The rupture of the roll is similar to an explosion, where the rapid release of pressurized steam from the ruptured rolls expands, and accelerates the air surrounding the roll. The rapid-moving air produces an increase in pressure when the air encounters a fixed object, such as a wall. Such increase in pressure, known as an overpressure, is the force responsible for damage to buildings (and people) when an explosion takes place. The overpressure is measured in pounds per square inch (psi). However, the magnitude of the overpressure decreases in a rapid manner with increasing distance from the origin of the explosion.

Tests conducted by the U.S. Army generated data that relates the magnitude of overpressure to pounds of trinitrotoluene (TNT) detonated, relative to the distance from the TNT. The pressurized steam contained in the rolls has energy, the value which can be calculated knowing the pressure, temperature, and mass of the steam inside the roll. Knowing the quantity of energy present in one pound of TNT, the energy in the steam is then related to equivalent pounds of TNT. Published data that relates overpressure to equivalent pounds of TNT then provides the expected overpressure at various distances from the ruptured roll. Data published by the National Fire Protection Association (NFPA 921) relates the magnitude of overpressure to the expected extent of damage.
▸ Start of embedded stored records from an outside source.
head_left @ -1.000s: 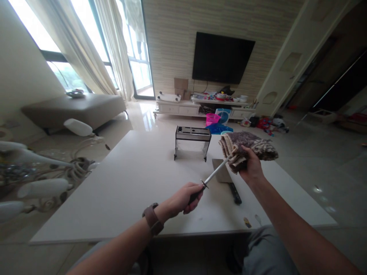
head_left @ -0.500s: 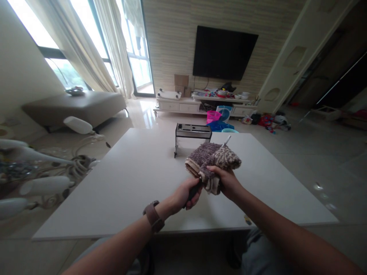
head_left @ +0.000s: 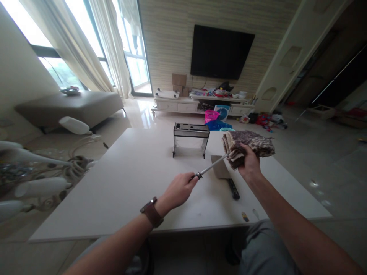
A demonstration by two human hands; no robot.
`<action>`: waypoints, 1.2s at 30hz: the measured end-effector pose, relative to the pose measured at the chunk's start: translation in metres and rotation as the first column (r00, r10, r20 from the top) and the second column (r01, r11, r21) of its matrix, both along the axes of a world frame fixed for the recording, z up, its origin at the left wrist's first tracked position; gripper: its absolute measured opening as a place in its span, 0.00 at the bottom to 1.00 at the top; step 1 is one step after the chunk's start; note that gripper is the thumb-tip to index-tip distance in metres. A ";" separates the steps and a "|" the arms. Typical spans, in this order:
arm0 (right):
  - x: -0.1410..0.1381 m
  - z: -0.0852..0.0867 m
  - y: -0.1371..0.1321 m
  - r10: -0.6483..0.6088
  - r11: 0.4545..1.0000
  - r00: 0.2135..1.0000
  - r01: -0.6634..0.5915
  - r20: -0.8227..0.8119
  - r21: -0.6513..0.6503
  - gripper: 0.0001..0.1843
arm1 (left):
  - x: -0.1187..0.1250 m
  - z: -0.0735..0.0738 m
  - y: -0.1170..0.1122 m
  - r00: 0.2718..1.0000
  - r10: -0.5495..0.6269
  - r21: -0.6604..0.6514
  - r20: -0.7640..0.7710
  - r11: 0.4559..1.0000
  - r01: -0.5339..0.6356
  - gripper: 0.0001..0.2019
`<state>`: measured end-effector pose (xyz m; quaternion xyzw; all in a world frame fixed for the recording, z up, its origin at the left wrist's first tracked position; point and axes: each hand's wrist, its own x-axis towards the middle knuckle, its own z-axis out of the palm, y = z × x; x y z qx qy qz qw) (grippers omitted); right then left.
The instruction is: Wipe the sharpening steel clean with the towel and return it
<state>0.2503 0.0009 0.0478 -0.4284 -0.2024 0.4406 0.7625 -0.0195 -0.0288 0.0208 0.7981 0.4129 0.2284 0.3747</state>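
**Slim grey metal rod (head_left: 214,164), far end at a folded, shaggy brown-and-cream cloth (head_left: 254,140)**

Rod held over the smooth white rectangular tabletop (head_left: 134,183), slanting up and away to the right. Left hand (head_left: 179,191) closed in a fist round its dark handle, back of hand uppermost, arm reaching in from lower left; brown-strapped watch (head_left: 153,214) at the wrist. Right hand (head_left: 250,164) grips the cloth from its near side, thumb on top, arm stretched out from lower right. Cannot tell whether the rod's end lies inside the fold or only against it.

Versus 0.5 s ago: cloth was then wrapped round the rod next to the left fist, tip showing beyond it. Now cloth is farther out and to the right, most of the shaft bare. Broad-bladed grey cleaver with black handle (head_left: 220,170), covered then, shows again, flat on the tabletop below the cloth.

Textures: cloth pile coarse and tufted, cream edges stacked in layers; shaft narrow, straight. Beyond the rod, upright: black-and-silver stand with slotted top and see-through body (head_left: 190,130).
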 end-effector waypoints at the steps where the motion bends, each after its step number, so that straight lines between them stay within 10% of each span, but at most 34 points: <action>1: -0.003 0.001 -0.001 -0.022 0.999 1.000 0.021 -0.020 -0.025 0.08 | 0.000 -0.002 0.000 0.999 0.032 0.041 -0.019 0.999 -0.031 0.15; 14: -0.093 -0.019 -0.047 0.375 0.908 0.925 -0.381 -0.069 -0.176 0.14 | 0.018 -0.009 -0.006 0.996 0.014 0.045 0.093 0.999 -0.018 0.13; 27: -0.068 -0.017 -0.052 0.645 0.758 0.763 -0.633 0.038 -0.157 0.09 | 0.013 -0.010 -0.008 0.992 0.018 0.054 0.122 0.998 -0.025 0.17; 36: -0.060 -0.008 -0.040 0.553 0.833 0.833 -0.552 0.020 -0.042 0.12 | 0.012 -0.004 -0.005 0.985 0.107 0.033 0.132 0.993 -0.113 0.16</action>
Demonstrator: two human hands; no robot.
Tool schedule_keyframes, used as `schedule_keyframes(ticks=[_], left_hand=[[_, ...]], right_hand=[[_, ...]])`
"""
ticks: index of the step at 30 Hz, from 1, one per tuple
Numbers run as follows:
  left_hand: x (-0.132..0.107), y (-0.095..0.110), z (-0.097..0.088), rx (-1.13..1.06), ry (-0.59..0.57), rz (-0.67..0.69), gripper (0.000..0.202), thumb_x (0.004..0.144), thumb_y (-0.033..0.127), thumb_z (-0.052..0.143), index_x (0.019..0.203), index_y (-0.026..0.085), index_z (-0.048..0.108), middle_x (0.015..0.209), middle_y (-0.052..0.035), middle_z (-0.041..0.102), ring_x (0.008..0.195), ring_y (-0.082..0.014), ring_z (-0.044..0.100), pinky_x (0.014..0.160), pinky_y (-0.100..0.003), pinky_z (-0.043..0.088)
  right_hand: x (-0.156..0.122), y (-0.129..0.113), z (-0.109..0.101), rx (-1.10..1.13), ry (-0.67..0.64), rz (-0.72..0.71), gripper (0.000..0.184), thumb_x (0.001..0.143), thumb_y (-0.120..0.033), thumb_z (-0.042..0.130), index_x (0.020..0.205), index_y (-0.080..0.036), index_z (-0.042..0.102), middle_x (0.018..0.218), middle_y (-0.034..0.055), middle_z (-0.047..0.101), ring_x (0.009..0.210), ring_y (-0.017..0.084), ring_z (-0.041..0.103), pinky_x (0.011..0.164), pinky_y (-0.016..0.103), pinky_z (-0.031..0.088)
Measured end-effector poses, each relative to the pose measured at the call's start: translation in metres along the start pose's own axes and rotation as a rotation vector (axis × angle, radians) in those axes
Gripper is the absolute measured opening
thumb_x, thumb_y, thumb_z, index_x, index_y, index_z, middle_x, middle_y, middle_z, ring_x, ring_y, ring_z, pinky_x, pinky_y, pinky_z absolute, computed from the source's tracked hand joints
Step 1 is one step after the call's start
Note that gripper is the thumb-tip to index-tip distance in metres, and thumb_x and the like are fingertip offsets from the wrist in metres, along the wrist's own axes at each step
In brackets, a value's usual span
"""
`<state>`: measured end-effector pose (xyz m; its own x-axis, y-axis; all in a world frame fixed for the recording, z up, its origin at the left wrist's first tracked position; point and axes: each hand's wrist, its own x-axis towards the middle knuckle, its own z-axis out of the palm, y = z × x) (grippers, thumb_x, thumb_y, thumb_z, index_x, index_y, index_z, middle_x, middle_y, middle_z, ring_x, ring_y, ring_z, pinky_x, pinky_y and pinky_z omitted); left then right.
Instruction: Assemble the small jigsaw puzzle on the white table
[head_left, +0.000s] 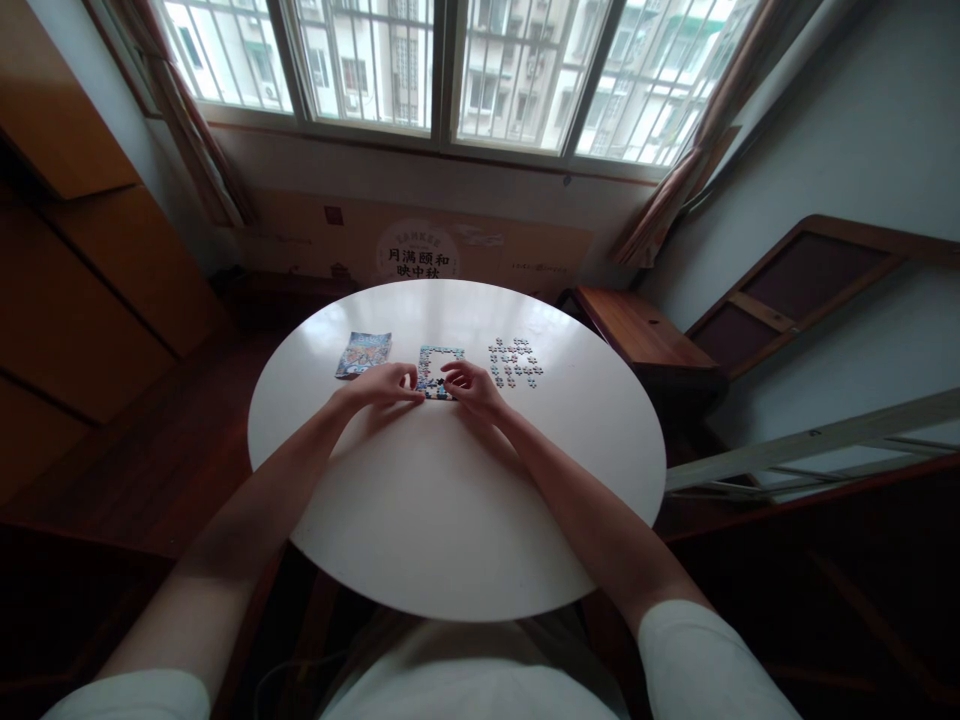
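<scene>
**K:** White round table (450,520). Part-built jigsaw (441,355) sits mid-table, toward the window side, with its long axis running away from the person.

**M:** Hands relative to it?

**K:** Both are at its near edge. Left hand (382,385) is on the near-left corner, right hand (472,385) on the near-right. Neither is closer. Forearms converge from the body, wrists low.

**M:** Grip?

**K:** Fingers are curled, tips down on the edge strip. Too small to tell whether either hand pinches a piece.

**M:** Surroundings?

**K:** Loose pieces (514,362) lie just right of the jigsaw, on the right hand's side. Printed leaflet (364,353) lies just left, beyond the left hand.
</scene>
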<state>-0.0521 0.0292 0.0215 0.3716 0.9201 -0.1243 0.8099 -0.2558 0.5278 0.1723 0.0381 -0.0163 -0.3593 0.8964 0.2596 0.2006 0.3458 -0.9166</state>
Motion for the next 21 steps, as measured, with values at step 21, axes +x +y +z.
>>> schedule_keyframes(ticks=[21], left_hand=[[0.007, -0.011, 0.005, 0.063, 0.032, 0.036, 0.047, 0.068, 0.066, 0.066, 0.084, 0.021, 0.064, 0.064, 0.0007, 0.061, 0.057, -0.0156, 0.054, 0.053, -0.025, 0.031]], right_hand=[[0.016, -0.023, 0.019, -0.421, -0.043, 0.034, 0.025, 0.073, -0.002, 0.062, 0.081, -0.019, 0.079, 0.08, 0.0022, 0.077, 0.08, 0.016, 0.071, 0.077, 0.024, 0.053]])
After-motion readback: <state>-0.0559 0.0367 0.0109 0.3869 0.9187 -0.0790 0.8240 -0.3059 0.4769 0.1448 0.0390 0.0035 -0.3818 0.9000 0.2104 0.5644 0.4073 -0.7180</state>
Results of Overpressure Analysis

The results of the analysis indicated that the overpressures at the building walls and roof, not in the immediate location of the ruptured rolls, was of a magnitude not expected to result in damage. Overpressures calculated at the walls were in the range of 0.10 to 0.40 psi, where overpressures in the range of 1.0 to 2.0 psi are known to result in wall damages. Further evaluation of the walls and roof by an EDT structural engineer confirmed that the alleged damage was due to long term deterioration of the building, that had pre-existed the incident.

Final Thoughts

Many times science and analytical techniques provide useful insight as to the cause of damages, perceived upon initial observations, to be related to certain incidents.